- [Work request]: Sift the material for lines containing "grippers", and return them.

- [Records for processing]:
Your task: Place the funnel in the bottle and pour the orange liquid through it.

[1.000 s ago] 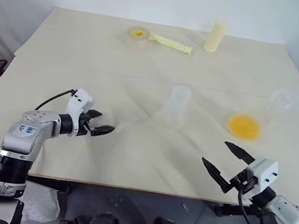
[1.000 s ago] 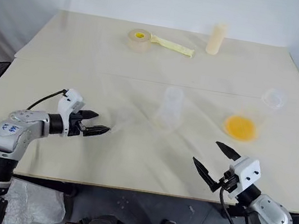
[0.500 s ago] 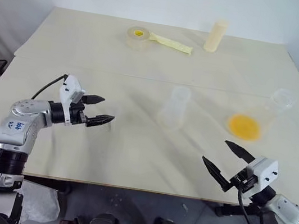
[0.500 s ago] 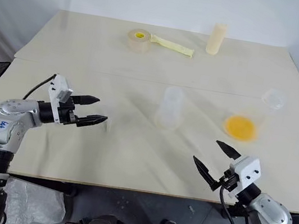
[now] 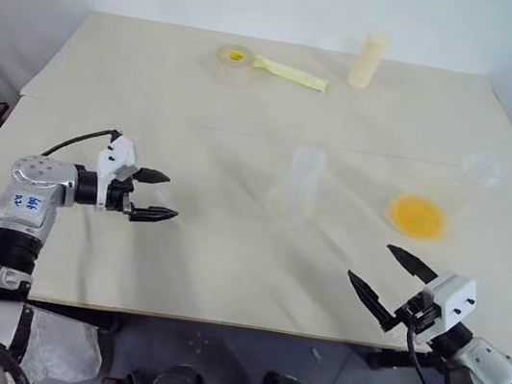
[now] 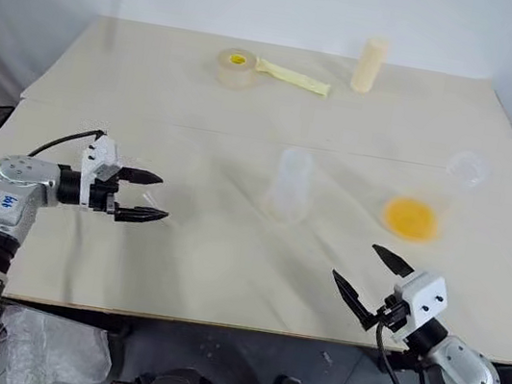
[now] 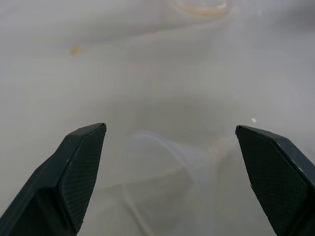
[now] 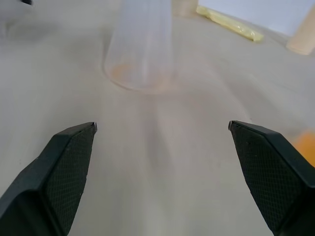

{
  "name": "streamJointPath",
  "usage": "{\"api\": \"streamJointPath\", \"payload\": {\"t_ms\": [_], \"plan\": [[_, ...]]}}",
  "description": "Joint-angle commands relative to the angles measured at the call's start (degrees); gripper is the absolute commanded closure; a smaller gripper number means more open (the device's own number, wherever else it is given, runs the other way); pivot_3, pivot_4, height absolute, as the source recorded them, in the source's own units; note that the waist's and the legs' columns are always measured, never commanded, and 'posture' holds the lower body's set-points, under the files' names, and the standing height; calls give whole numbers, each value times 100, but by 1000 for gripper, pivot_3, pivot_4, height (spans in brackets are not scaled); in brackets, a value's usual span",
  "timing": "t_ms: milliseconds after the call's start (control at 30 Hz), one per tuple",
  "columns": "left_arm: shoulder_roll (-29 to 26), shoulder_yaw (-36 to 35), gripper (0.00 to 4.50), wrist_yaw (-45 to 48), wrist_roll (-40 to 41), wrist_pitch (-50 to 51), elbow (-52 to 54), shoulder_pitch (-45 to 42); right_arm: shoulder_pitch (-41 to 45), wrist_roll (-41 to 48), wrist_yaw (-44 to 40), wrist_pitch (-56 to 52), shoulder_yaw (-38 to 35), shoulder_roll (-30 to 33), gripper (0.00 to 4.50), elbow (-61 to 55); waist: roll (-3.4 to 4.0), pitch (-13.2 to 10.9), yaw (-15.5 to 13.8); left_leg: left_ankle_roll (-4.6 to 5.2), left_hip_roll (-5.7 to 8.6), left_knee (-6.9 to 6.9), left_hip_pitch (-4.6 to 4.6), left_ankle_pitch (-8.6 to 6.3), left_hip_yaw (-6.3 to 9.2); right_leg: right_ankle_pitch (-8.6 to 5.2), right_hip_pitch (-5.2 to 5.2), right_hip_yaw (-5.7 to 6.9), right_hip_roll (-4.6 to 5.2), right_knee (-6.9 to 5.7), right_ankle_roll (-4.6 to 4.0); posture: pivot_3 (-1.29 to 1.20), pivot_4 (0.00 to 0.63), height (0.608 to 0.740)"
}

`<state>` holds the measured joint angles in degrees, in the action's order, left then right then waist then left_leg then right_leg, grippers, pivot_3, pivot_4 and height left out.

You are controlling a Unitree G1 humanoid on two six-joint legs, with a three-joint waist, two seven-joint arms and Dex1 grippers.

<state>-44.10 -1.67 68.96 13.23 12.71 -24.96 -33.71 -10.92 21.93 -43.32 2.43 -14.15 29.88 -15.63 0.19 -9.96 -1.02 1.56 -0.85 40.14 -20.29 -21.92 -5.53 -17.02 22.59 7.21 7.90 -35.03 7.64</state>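
Both tools gape wide, holding nothing. Left tool [image 5: 156, 196] hovers with the funnel [image 7: 162, 162] lying just ahead between its fingers; the bottle [image 5: 301, 182] stands beyond the right tool [image 5: 385, 274], orange liquid [image 5: 418, 216] nearer.

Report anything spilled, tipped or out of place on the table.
Nothing spilled. The funnel lies on its side on the table, between the open left claw's fingers. The bottle stands upright; the orange liquid stays in its flask.
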Motion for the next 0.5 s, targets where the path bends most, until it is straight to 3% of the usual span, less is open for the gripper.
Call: {"api": "streamJointPath", "payload": {"t_ms": [33, 67, 167, 333, 500], "plan": [[-118, -186, 23, -25, 191, 244, 509, 238, -64, 83, 35, 110, -181, 24, 0, -210, 0, 0, -10, 0, 1, 1, 0, 0, 3, 0, -1, -2, 1, -1, 0, 0, 150, 740], [-153, -212, 23, -35, 217, 354, 632, 323, -78, 89, 35, 115, -187, 29, 0, -211, 0, 0, -16, 0, 1, 2, 0, 0, 7, 0, -1, -3, 2, 0, 0, 0, 150, 740], [-322, -321, 614, -25, 352, 761, 1104, 624, -95, 97, 18, 139, -195, 45, 0, -197, 0, 0, -12, 0, 0, 2, 0, 0, 15, 0, -1, -4, 1, -1, 0, 0, 150, 740], [-492, -484, 2061, -192, 484, 1116, 1568, 971, -64, 106, -29, 164, -181, 70, 0, -148, 0, 0, -26, 0, -2, 2, 2, 0, 23, 0, 0, -8, 2, 0, 0, 0, 150, 740], [-396, -636, 2720, -424, 557, 1096, 1722, 1137, 31, 113, -102, 142, -121, 79, 0, -90, 0, 0, -35, 1, 0, 2, 3, -1, 25, 0, -1, -15, 3, 0, -1, 0, 150, 740]]}}
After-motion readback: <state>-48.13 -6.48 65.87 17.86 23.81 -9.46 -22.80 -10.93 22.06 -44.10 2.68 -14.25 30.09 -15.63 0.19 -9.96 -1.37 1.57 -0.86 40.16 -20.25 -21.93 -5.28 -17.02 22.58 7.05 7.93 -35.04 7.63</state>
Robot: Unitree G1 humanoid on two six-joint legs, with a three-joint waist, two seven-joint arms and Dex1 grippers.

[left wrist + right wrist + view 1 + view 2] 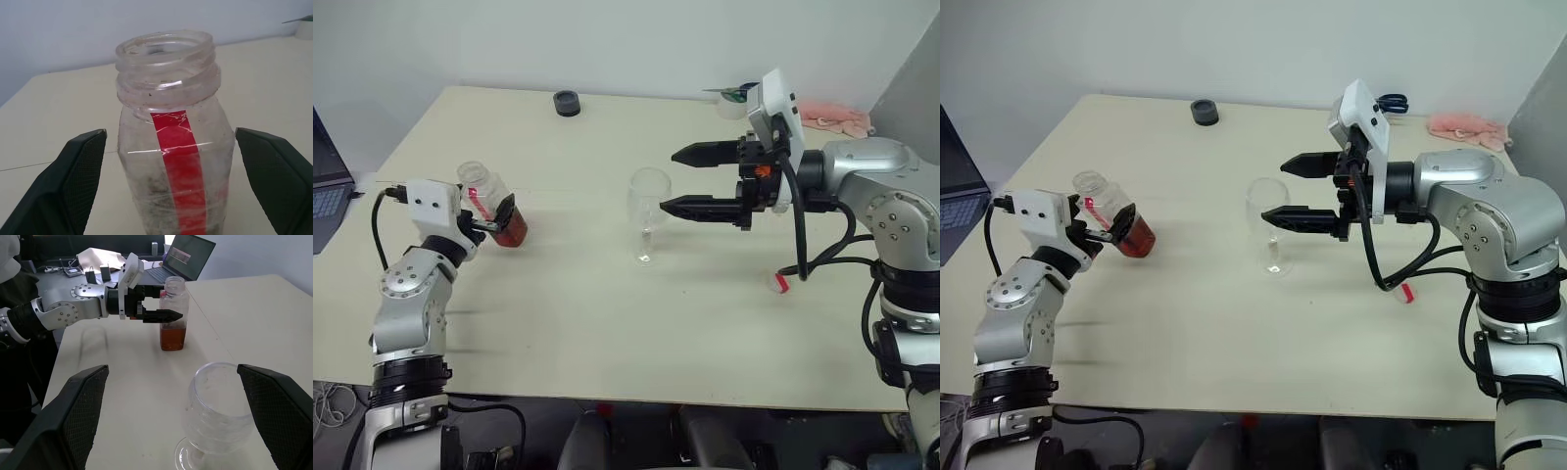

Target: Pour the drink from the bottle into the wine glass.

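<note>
Bottle (492,204) and wine glass (648,201) are both seen standing on the pale table (607,323), well apart, the bottle at the robot's left. No cap is seen on the bottle's open threaded neck. The drink (511,233) fills only its lower part. In the left wrist view the bottom of the bottle is cut off, so the liquid is hardly seen there.

The left gripper (487,223) is spread wide around the bottle, with one finger on each side; whether the fingers touch it cannot be told. The right gripper (683,180) is held wide open just beside the glass bowl and nothing is gripped by it. A small red-and-white object (780,284) lies on the table under the right arm; it is too small to be identified.
</note>
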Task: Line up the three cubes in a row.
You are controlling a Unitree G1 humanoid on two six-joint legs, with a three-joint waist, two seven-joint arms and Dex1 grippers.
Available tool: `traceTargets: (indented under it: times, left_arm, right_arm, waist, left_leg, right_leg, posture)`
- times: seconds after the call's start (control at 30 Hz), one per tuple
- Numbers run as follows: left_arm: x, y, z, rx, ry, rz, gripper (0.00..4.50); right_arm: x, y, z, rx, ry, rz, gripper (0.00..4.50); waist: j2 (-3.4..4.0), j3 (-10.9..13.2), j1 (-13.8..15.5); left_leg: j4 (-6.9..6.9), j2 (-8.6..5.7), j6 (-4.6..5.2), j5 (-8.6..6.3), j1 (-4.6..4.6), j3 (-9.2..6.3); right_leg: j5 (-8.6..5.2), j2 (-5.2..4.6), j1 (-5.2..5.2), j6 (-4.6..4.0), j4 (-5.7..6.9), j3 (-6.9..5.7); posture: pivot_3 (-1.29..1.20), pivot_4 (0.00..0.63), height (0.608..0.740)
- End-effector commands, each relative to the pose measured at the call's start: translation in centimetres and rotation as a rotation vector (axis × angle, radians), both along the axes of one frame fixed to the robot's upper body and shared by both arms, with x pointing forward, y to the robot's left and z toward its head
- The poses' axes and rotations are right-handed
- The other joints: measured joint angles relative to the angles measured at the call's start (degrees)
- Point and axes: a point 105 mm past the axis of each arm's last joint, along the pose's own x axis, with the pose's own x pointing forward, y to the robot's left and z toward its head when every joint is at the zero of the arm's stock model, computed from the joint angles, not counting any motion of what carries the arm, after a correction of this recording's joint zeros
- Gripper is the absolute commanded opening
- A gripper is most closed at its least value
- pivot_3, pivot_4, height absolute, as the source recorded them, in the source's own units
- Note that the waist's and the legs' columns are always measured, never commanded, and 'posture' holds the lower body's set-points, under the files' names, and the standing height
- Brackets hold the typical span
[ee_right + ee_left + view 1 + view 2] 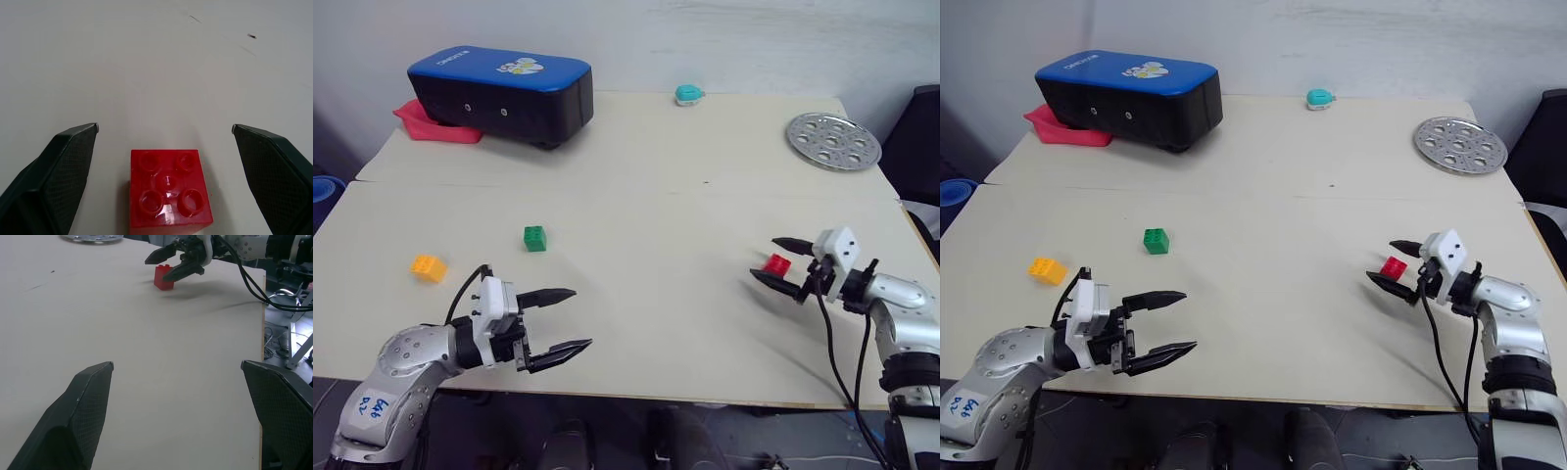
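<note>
No row yet: the red cube [776, 263] sits on the tabletop [656, 215] between the spread fingers of the right hand [783, 264], ungripped, far from the green cube [535, 238] and yellow cube [429, 267] near the empty, wide-open left hand [563, 319].

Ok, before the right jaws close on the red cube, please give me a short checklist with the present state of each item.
1. Right gripper jaws open: ok.
2. Red cube between the jaws, a gap on each side: ok.
3. Red cube flat on the table, studs up: ok.
4. Left gripper open, far from the red cube: ok.
5. Green cube and orange-yellow cube in a row with it: not ok.
</note>
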Motion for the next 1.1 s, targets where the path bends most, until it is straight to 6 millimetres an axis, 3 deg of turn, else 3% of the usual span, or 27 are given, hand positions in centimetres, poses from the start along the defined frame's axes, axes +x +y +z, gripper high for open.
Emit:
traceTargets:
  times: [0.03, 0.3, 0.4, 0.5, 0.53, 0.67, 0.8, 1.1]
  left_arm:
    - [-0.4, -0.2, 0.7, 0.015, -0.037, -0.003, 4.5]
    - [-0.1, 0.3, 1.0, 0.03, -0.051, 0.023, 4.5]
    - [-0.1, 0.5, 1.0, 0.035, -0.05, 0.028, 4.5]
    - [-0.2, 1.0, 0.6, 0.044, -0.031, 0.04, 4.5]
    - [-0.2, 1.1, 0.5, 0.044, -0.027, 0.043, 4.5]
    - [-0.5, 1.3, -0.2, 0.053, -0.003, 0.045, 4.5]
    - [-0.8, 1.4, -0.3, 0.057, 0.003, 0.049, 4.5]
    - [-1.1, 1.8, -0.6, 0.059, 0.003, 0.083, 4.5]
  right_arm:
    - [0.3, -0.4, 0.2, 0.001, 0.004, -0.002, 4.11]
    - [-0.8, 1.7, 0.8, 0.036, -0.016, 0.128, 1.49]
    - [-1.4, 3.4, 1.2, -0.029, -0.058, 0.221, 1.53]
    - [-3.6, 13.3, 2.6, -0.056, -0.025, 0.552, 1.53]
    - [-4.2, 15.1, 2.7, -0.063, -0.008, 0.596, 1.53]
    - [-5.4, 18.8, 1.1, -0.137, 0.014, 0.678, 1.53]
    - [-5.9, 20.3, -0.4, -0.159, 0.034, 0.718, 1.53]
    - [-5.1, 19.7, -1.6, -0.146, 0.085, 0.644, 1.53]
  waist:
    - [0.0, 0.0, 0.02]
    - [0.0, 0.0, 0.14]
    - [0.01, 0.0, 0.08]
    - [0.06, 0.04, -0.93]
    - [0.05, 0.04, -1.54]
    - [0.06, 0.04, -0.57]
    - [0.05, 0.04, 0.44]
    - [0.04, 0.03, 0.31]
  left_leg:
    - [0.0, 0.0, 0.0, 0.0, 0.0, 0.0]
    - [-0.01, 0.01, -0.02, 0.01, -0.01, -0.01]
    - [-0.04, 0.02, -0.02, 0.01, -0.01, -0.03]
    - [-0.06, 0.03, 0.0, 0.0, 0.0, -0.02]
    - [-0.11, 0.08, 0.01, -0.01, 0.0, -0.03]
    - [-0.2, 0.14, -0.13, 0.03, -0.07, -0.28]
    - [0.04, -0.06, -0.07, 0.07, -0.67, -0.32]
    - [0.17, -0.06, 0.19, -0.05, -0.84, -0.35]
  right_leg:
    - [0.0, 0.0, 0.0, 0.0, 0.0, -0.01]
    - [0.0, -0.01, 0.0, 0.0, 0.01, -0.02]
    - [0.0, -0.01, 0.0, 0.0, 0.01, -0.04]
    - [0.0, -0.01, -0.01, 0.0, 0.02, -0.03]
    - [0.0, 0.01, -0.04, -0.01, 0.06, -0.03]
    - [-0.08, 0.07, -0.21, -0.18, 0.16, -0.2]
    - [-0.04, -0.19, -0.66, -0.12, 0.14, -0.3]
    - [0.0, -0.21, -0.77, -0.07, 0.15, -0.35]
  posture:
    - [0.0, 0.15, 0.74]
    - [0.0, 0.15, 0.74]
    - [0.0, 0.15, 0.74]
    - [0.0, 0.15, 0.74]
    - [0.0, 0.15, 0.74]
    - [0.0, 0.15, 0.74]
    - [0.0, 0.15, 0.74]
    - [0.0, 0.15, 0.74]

- [Exercise answer]:
`<state>` holds the measured joint angles in degrees, in the action's order, left then right then waist then left_leg then right_leg, grippers, pivot_3, pivot_4 and height left out.
You are controlling a Unitree G1 humanoid on two six-joint legs, with a three-joint waist, two seven-joint arms and Dex1 grippers.
Robot: Unitree G1 humanoid on two six-joint legs, with a three-joint waist, two seven-joint arms and Dex1 grippers.
You are controlling a Unitree G1 humanoid on two six-joint legs, with a three-joint waist, two seven-joint arms and Dex1 grippers.

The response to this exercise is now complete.